Alle fahren „just in Time“ die komplette Versorgung mit E‑Fahrzeugen zu den „Verbrauchern“ – geradezu lächerlich der Gedanke. Ohne das mühsam und teuer zusammengekratzte „Power to Gas“, wird alsbald nix mehr so sein wie es einmal war.
Gut, nicht Heute oder gleich Morgen, aber in „absehbarer Zeit“ …
Hallo Rainer, mir geht es nicht um eine Fortsetzung des Fossilen Zeitalters, sondern um den sinnvollen Einsatz der Ressourcen. Das gilt auch für Erneuerbare Energien. Power-to-Gas ist nunmal hinsichtlich seiner energetischen Bilanz eine Katastrophe, die zudem eine sehr große technologische Basis benötigt. Allenfalls könnte dies in Europa mit seinem engen Pipelinenetz eine Rolle beim Speichern spielen. In anderen Teilen der Welt nicht. Doch die Rolle sehe ich absolut nicht.
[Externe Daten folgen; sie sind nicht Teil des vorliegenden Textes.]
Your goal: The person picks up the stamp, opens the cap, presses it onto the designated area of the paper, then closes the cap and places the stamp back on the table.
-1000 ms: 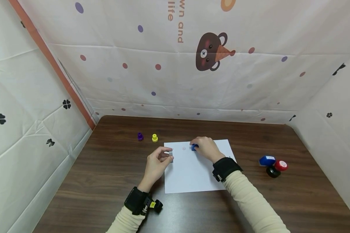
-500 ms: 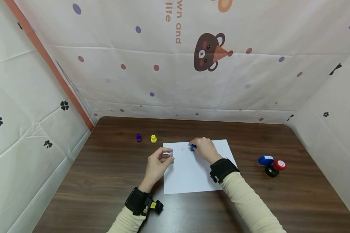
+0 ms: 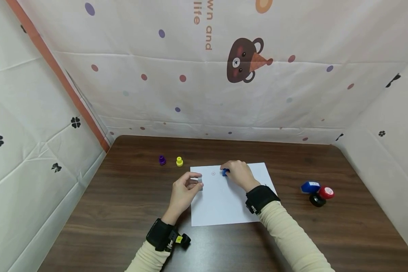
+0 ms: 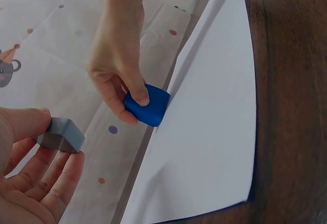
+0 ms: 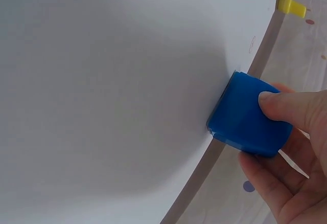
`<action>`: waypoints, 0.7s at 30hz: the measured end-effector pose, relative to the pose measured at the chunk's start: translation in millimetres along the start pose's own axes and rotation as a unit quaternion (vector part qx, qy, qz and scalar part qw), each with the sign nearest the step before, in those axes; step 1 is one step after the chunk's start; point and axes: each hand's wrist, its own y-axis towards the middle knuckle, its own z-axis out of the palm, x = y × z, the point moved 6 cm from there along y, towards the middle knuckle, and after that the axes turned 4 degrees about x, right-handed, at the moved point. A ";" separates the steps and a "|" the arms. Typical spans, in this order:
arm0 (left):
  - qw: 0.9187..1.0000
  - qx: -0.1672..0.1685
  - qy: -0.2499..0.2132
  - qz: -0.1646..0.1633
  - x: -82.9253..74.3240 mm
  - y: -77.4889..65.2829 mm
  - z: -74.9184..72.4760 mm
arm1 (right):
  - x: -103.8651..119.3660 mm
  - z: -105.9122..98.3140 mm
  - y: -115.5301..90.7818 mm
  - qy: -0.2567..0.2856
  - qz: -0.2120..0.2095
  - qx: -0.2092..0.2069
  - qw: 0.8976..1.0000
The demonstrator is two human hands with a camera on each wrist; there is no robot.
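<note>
A blue stamp stands with its flat face on the white paper, near the far edge. My right hand grips it by the sides, thumb on one face and fingers opposite. To its left my left hand pinches a small grey cap-like block between thumb and fingers, above the paper's left edge. A small round printed mark shows on the sheet, left of the stamp. The stamp's underside is hidden against the paper.
Beyond the sheet's upper left corner stand a purple peg-shaped piece and a yellow one. Off to the right, a blue block, a red round-topped piece and a black round piece sit close together on the wooden table.
</note>
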 end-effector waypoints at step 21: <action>1.000 -0.001 -0.002 0.009 -2.0 -0.7 0.0 | -0.7 3.5 -0.7 -0.009 -0.002 -0.007 1.000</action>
Außerdem: Nicht umsonst wird Power-to-Gas generell von Konzernen gepusht, die ihr Geld vorrangig mit Fossilen Energien verdienen.
Hi Frank,
viele hoffen auf Power-to-Gas. So wie Du schreibst wird es erst einmal beim hoffen bleiben. Mich würde im Vergleich der Verlust vom Einspeisepunkt bis zur Steckdose interessieren. Gibt es einen ökonomischen Vergleich der Vollkosten? Der Netzausbau kostet auch und erhält die Abtransportwege des Stroms aus den alten fossilen Kraftwerken. WIe auch immer. Interessanter Artikel!
Ciao Kilian
Hallo Kilian, einen Vergleich der Vollkosten kenne ich auch nicht. Immerhin macht das Oeko-Institut in dem erwähnten Gutachten einen Wirkungsgradcheck bis hin zur Rückverstromung (Seite 10). Hinsichtlich der Kosten werden nur Elektrolyse und Methanisierung beleuchtet (Seite 33 und 34).